## HOW TO COMPLETE THIS TASK
Each line from the start of the data below through the one containing "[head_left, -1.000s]" must be reproduced exactly.

#### DATASET EXCERPTS ####

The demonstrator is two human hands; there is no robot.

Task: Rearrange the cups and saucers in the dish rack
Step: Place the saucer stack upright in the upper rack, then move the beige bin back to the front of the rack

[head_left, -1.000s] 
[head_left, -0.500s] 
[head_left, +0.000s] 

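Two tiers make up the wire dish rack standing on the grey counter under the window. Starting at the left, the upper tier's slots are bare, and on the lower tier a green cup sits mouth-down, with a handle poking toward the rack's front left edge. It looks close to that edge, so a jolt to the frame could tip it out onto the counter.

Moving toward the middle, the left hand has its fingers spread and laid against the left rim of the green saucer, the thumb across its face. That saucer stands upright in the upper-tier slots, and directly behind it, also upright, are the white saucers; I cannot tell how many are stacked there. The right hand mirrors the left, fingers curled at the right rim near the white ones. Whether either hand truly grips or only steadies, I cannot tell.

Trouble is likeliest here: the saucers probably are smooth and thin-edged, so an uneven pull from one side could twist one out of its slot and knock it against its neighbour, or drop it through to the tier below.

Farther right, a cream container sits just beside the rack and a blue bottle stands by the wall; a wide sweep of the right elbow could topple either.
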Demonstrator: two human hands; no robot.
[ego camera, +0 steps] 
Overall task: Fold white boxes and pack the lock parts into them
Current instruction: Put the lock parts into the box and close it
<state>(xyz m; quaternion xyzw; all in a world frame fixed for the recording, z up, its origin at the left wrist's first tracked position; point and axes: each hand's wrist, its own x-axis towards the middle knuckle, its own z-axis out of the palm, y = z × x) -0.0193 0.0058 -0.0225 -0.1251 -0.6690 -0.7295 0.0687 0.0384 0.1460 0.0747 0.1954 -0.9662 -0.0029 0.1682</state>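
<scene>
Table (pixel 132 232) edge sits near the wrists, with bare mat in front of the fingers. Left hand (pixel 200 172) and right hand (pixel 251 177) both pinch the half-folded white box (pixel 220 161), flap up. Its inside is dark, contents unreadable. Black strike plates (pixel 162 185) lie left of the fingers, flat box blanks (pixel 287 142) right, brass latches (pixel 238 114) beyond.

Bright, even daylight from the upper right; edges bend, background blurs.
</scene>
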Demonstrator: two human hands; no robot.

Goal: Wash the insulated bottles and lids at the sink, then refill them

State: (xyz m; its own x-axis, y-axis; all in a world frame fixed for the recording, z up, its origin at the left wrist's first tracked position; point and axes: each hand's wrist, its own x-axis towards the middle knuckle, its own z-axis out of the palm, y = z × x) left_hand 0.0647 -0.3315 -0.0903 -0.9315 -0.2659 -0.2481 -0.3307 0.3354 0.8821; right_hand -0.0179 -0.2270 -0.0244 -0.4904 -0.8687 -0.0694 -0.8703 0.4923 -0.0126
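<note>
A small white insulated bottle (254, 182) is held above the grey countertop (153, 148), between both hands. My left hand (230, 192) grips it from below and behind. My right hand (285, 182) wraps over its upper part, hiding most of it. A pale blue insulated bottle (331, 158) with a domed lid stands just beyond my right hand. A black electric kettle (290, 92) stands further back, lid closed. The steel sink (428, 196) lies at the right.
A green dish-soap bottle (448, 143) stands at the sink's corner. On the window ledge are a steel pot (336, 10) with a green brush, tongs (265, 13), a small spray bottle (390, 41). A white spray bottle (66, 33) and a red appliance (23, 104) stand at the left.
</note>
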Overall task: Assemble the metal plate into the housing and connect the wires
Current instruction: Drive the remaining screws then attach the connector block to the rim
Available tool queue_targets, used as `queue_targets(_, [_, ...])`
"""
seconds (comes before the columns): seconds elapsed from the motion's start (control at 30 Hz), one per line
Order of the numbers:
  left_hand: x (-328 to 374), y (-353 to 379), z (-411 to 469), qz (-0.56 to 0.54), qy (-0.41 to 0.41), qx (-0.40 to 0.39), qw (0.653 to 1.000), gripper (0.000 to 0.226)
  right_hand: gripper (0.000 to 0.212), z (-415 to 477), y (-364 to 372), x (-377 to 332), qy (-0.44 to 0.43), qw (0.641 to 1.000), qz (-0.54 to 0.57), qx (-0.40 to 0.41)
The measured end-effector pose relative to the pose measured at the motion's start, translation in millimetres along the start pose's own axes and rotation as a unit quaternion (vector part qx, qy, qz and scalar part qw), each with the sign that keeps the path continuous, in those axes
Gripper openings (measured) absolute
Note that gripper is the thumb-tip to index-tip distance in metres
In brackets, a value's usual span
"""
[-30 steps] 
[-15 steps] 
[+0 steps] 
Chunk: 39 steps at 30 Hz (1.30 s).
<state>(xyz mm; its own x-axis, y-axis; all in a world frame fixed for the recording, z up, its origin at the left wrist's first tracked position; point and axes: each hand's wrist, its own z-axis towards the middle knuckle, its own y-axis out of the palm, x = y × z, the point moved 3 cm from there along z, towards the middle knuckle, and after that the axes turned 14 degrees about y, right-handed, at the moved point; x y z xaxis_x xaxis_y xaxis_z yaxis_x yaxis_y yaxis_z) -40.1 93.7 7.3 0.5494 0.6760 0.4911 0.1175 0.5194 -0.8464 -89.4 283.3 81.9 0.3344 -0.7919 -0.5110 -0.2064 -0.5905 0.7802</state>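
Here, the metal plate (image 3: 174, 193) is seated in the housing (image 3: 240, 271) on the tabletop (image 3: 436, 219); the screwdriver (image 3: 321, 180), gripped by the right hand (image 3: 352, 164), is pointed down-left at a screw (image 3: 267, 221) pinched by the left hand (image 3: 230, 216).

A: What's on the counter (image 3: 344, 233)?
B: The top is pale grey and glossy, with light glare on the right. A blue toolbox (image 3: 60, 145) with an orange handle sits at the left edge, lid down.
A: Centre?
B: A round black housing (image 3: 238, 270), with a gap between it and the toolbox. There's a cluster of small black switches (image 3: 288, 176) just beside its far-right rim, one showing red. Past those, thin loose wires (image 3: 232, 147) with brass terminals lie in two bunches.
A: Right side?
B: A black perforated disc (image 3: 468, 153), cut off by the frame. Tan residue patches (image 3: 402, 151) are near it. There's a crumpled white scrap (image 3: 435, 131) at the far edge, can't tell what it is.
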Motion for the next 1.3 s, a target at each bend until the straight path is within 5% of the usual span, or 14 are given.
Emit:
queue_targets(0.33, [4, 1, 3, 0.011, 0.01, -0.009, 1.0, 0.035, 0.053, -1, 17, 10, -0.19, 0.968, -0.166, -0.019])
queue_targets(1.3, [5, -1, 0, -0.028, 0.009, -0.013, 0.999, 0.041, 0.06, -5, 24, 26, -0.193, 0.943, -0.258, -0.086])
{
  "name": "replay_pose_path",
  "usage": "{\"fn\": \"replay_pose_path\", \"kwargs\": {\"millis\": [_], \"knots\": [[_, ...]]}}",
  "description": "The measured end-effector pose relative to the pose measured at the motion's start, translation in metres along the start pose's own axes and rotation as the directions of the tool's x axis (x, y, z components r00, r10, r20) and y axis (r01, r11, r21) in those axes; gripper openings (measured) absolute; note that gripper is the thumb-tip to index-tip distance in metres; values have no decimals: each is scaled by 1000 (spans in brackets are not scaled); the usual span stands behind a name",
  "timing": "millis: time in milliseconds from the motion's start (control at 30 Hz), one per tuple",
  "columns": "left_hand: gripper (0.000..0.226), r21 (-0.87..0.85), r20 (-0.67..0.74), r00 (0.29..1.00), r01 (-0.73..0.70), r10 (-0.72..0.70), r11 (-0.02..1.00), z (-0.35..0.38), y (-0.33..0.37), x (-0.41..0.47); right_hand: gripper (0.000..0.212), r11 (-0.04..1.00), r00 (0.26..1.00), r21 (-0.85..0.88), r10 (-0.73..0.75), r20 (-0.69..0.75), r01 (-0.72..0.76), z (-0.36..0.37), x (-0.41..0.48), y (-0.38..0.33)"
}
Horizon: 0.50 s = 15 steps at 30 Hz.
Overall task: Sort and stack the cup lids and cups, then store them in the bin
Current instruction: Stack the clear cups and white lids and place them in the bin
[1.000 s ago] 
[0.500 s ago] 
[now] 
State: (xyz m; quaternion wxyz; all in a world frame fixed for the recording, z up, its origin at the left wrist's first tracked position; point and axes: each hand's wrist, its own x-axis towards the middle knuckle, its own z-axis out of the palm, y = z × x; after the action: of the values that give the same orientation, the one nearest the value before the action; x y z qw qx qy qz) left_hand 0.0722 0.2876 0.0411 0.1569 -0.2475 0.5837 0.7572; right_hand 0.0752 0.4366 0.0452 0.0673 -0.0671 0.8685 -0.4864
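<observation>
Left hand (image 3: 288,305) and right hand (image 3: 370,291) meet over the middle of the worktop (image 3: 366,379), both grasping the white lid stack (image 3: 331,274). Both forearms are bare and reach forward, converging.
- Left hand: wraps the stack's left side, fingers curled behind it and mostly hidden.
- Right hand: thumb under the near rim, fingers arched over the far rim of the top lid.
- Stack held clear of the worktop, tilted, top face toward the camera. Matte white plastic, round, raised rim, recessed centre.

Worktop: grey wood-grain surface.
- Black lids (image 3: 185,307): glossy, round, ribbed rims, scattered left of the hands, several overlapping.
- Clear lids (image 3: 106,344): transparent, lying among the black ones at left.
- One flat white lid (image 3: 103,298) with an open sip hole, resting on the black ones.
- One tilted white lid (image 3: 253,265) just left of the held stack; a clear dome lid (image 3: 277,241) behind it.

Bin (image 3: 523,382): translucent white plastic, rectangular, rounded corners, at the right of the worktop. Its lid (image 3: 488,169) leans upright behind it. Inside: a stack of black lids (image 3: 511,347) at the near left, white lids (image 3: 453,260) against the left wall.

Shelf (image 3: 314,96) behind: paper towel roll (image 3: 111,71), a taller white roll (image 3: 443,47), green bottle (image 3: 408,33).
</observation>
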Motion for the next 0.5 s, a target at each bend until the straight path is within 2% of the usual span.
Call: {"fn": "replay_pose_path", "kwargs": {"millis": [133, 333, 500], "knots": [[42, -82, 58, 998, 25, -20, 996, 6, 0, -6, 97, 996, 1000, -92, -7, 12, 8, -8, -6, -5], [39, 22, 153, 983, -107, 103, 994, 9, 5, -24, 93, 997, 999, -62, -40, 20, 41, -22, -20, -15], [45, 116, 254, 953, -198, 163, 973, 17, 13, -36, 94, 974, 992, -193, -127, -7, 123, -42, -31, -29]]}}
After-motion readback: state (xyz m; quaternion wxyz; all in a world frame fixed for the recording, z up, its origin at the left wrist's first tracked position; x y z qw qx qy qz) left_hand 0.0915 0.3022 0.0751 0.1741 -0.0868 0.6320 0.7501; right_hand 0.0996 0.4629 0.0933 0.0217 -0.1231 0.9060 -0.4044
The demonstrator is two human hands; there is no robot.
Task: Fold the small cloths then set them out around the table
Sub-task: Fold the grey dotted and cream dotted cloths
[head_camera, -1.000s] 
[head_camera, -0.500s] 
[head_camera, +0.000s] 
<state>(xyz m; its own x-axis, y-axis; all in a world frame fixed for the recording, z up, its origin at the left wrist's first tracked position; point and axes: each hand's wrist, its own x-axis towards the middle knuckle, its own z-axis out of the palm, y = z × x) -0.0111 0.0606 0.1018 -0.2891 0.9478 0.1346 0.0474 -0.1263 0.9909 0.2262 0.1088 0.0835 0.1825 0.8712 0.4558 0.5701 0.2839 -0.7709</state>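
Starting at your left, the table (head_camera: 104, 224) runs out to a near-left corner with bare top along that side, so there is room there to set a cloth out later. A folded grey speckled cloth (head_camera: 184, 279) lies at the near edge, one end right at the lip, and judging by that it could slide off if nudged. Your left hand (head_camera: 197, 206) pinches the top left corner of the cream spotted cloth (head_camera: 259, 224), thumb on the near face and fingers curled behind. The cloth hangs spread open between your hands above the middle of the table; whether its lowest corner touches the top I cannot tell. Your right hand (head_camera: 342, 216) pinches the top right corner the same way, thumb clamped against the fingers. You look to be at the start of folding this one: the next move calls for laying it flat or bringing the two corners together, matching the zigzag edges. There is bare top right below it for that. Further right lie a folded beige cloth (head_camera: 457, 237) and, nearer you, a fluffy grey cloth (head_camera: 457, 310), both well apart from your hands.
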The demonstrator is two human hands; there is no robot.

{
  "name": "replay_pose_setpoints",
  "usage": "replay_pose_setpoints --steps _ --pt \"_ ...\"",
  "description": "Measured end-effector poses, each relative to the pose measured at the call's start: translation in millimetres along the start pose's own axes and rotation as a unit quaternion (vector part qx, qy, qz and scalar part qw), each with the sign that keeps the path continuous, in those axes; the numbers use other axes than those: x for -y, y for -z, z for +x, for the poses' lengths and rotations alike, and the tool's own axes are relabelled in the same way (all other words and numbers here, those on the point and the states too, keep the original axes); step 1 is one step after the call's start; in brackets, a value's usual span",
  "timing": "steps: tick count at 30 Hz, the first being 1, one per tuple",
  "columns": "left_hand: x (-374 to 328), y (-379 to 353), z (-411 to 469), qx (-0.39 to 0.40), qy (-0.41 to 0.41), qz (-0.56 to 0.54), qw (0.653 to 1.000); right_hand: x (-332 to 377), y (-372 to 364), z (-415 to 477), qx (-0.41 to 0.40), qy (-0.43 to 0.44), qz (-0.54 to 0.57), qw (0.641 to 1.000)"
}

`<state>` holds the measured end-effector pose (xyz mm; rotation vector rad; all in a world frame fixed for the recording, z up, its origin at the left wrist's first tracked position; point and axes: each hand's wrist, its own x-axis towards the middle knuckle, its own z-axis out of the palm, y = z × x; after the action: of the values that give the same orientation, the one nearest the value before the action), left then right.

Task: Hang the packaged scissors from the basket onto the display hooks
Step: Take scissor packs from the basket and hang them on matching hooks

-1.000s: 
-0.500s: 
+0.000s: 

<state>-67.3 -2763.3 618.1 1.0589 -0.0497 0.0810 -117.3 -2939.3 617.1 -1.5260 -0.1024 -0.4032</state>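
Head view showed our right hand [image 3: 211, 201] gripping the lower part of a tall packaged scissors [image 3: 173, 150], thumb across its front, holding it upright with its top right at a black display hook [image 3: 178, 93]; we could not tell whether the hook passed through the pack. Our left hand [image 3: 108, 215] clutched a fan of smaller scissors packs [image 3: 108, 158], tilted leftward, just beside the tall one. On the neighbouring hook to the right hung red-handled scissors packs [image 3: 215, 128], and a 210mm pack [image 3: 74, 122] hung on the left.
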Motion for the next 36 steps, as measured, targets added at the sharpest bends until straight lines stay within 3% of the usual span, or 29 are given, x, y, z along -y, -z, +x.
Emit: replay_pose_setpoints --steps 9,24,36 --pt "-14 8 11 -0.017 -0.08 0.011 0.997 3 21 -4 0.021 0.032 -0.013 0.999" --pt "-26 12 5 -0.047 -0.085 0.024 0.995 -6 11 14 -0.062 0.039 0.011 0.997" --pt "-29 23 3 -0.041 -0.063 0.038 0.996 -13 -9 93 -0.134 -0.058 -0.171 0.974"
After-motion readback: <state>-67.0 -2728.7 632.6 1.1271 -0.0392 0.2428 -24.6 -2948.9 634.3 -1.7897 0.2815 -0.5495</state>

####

## SOLUTION
The demonstrator is two human hands; there is no robot.

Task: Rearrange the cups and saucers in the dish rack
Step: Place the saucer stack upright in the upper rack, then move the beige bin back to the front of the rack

[head_left, -1.000s] 

The exercise requires no additional content.